Task objective
Restate, word for word, the lines from the opening line of the data through the line containing "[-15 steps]", both included, and nothing else.
BEGIN Information supplied
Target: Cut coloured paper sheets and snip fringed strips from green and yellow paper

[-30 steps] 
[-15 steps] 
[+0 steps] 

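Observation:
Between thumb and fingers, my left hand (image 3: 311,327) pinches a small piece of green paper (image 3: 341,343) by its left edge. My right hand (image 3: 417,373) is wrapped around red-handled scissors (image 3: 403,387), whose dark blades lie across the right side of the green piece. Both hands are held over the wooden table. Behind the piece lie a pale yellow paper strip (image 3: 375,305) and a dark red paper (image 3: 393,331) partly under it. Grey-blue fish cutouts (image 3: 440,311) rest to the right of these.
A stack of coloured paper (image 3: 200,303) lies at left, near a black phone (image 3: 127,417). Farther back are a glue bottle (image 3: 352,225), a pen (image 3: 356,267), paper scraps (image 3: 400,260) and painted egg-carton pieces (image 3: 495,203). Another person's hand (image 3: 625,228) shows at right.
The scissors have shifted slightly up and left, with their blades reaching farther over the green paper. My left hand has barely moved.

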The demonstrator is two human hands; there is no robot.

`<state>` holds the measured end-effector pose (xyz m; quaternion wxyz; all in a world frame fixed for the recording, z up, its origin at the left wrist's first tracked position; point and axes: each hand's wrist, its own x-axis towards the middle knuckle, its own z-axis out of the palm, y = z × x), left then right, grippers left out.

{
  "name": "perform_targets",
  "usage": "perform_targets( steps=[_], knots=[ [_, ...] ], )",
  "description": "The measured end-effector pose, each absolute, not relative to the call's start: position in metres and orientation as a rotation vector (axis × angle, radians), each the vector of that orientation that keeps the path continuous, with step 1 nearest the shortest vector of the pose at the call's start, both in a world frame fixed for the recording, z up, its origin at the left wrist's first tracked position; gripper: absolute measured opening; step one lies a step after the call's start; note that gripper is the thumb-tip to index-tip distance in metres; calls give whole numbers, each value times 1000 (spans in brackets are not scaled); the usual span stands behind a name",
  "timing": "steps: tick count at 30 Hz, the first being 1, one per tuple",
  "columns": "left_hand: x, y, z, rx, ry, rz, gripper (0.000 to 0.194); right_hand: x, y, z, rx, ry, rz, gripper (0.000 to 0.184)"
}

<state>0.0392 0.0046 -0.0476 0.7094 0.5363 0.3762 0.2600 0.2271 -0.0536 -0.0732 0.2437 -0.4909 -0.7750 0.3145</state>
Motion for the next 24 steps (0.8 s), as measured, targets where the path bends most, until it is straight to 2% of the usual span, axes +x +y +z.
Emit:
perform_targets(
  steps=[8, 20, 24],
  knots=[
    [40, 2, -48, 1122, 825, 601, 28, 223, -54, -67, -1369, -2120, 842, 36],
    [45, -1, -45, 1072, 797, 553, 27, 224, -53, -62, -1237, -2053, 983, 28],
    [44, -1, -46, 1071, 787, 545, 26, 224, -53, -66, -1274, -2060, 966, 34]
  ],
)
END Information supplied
Response below
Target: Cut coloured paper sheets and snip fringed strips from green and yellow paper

[-30 steps] 
[-15 steps] 

This concludes the answer.